• [TRY IT] Look through the records below for the line holding "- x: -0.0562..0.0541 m". Write it out exactly, with each following line through the line holding "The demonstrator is".
Top of RECORDS SUPPLIED
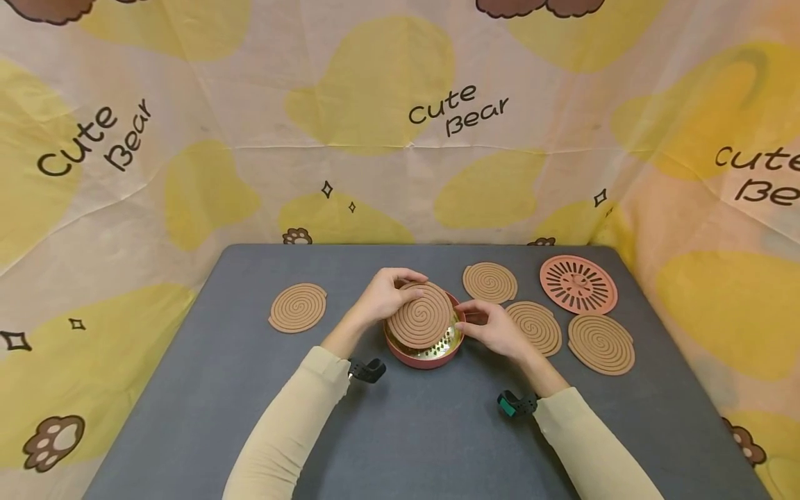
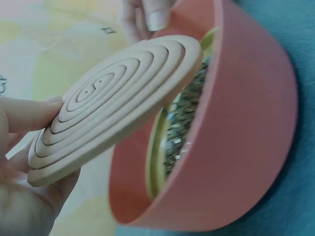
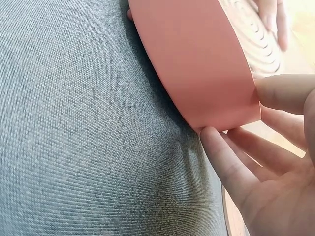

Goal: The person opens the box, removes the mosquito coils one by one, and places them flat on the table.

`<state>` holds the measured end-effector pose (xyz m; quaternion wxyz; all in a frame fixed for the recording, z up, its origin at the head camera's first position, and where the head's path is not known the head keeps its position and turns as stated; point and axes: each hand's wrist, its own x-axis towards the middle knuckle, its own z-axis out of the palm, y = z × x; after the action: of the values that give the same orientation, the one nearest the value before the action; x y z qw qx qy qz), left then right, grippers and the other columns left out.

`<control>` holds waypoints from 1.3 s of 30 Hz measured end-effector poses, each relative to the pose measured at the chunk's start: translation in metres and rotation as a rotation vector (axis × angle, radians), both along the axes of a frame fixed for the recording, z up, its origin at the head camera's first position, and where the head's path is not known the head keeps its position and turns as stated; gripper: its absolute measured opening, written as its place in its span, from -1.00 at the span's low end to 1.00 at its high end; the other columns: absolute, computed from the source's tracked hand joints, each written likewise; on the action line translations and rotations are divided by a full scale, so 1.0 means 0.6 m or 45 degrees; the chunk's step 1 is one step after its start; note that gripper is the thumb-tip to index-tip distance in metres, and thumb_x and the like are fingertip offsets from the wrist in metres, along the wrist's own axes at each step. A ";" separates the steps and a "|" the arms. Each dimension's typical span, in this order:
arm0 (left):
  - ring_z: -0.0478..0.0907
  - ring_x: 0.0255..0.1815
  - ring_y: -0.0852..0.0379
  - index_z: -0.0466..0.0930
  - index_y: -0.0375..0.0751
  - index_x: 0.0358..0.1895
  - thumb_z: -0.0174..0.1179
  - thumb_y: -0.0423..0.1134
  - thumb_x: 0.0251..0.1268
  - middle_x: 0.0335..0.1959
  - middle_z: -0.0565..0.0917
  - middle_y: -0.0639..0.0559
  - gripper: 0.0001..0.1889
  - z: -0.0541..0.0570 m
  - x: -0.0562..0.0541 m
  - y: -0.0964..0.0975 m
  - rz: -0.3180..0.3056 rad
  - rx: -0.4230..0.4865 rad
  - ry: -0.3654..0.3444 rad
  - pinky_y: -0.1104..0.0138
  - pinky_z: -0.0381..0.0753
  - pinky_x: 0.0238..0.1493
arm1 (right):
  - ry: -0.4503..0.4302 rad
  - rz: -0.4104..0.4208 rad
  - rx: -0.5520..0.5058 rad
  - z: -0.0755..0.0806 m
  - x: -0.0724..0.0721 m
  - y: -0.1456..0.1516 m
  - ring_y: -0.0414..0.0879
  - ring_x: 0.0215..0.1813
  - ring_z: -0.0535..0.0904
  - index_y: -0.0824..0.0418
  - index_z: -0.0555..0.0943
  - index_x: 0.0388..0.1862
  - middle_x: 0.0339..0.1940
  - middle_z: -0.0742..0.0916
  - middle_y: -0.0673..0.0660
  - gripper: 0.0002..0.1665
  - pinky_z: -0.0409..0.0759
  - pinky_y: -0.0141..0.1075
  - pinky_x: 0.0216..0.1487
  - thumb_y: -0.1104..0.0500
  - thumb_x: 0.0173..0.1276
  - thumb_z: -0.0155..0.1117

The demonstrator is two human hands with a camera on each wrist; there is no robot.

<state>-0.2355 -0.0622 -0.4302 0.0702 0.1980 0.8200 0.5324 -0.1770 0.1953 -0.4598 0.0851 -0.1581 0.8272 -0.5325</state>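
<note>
My left hand (image 1: 389,295) pinches a brown mosquito coil (image 1: 420,316) by its edge, thumb on top. The coil is tilted over the round pink mosquito coil box (image 1: 426,362), whose gold-coloured inside with small raised spikes (image 2: 184,115) shows below it. In the left wrist view the coil's far end overlaps the box's opening. My right hand (image 1: 496,330) grips the right side of the box, its fingertips on the rim and outer wall (image 3: 197,59). The box stands on the table.
On the grey table (image 1: 412,430), one coil (image 1: 298,307) lies to the left. Three more lie to the right: a back coil (image 1: 490,282), a middle coil (image 1: 535,328) and a front coil (image 1: 601,344). A slotted pink lid (image 1: 578,285) lies at the back right. Patterned cloth (image 1: 369,90) hangs behind.
</note>
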 end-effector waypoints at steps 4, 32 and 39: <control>0.67 -0.07 0.05 0.74 -0.24 0.10 0.36 -0.34 0.36 0.03 0.75 -0.06 -0.72 0.013 -0.003 -0.016 0.031 0.051 -0.017 0.26 0.65 -0.04 | -0.016 0.006 0.005 0.034 0.016 -0.009 0.33 0.17 0.60 0.53 0.55 0.21 0.13 0.65 0.48 -0.55 0.59 0.12 0.17 0.37 0.40 0.34; 0.64 -0.04 -0.01 0.63 -0.40 0.21 0.30 -0.38 0.41 0.13 0.64 -0.28 -0.65 0.025 -0.009 -0.127 0.391 0.288 -0.011 0.41 0.70 -0.18 | -0.019 0.013 0.000 0.035 0.013 -0.002 0.32 0.16 0.61 0.52 0.56 0.21 0.12 0.66 0.48 -0.56 0.64 -0.12 0.12 0.37 0.40 0.34; 0.59 -0.01 -0.04 0.65 -0.34 0.20 0.31 -0.35 0.41 0.13 0.64 -0.25 -0.66 0.001 -0.016 -0.142 0.568 0.304 -0.011 0.49 0.63 -0.22 | -0.020 0.021 -0.014 0.035 0.015 -0.003 0.33 0.16 0.61 0.53 0.56 0.20 0.12 0.66 0.49 -0.57 0.62 -0.02 0.14 0.38 0.39 0.34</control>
<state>-0.2450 -0.1472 -0.4294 -0.0694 0.0169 0.7745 0.6285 -0.1681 0.1935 -0.4387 0.0951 -0.1612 0.8223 -0.5374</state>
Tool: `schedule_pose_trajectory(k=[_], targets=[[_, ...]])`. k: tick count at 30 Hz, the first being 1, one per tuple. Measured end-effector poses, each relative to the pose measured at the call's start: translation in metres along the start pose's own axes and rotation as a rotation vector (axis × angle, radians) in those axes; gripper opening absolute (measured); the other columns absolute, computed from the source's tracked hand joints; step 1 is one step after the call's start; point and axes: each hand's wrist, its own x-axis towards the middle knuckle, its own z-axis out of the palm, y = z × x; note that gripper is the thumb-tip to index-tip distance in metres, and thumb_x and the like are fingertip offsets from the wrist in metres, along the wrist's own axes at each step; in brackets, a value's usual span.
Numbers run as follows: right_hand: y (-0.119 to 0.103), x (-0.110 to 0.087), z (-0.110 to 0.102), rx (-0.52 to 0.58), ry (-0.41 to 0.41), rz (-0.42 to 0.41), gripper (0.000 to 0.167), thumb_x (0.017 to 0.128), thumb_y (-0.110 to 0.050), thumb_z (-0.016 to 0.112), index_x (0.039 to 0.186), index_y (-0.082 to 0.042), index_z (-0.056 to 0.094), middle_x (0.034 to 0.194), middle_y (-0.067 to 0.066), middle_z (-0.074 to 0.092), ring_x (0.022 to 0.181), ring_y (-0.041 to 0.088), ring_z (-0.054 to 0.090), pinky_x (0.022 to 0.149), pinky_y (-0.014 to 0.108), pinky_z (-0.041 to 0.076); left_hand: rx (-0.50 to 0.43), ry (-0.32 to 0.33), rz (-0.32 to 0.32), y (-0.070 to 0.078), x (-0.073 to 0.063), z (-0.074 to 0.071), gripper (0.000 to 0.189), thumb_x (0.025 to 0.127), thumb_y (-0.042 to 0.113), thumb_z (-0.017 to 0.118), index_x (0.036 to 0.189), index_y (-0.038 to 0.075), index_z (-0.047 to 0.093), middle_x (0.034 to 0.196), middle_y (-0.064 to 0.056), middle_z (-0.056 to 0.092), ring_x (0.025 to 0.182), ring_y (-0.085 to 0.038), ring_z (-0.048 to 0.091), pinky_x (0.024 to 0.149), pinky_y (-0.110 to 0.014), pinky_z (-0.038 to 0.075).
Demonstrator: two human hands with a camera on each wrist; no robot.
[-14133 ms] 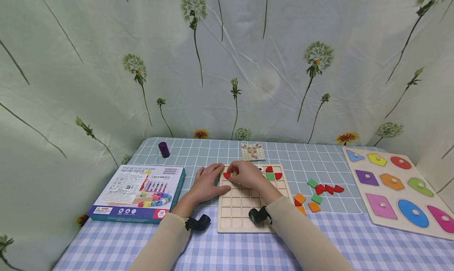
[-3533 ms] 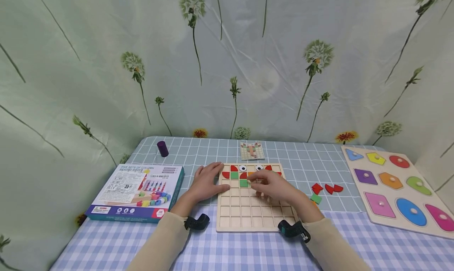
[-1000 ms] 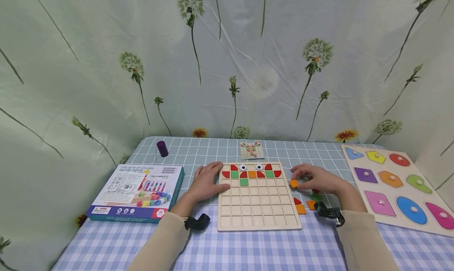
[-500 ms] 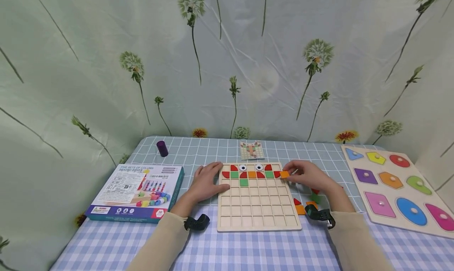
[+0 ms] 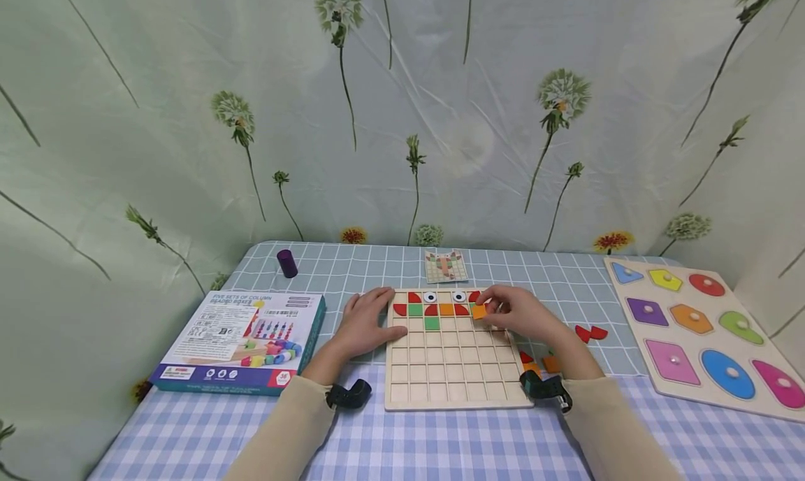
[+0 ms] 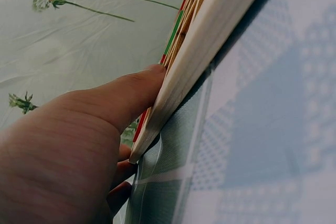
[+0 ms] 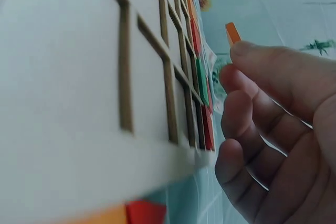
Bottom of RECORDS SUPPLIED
• [RESPONSE TO THE TASK]
  - x: -0.0562..0.0541 m
  - y: -0.0964..0.0975 m
  - rz: -0.3180..0.3056 rad
  - rx: -0.4230..0.4865 rad
  - ry: -0.3654..0.3444 rad
  - pinky_y: -0.1104..0.0138
  - pinky_z: -0.0381..0.0753
  - pinky_x: 0.0238..0.1493
arm1 (right):
  - ry: -0.4503..0.4302 rad
  - rz: -0.4104..0.4208 rad
  - rx: -0.5520..0.5058 rad
  - z: -0.0755..0.0806 m
  - x: -0.0724..0.0721 m
  - y: -0.1456..0.1516 m
  - ring_y: -0.0414..0.0879
  - ring_x: 0.0215..0.1813
  - ring_z: -0.0535..0.0904
  - index_y: -0.0824..0.0418
  - index_z: -0.0555..0.0943
  - index_x: 0.0388..0.1862
  - middle_x: 0.0339..0.1940
  - middle_z: -0.0742..0.0916
  - middle_y: -0.0673..0.0660
  - gripper: 0.0002..0.1665
  - pinky_z: -0.0409..0.0759
  - pinky_y: -0.0141..0.1075
  - pinky_x: 0.0216..0.1487
  - thumb_y: -0.1104..0.0500
  - thumb_x: 0.0173..0.1276
  - thumb_z: -0.0155..0.1117

The demonstrator is two human hands with a camera on each wrist; there is no robot.

The answer requires nothing further.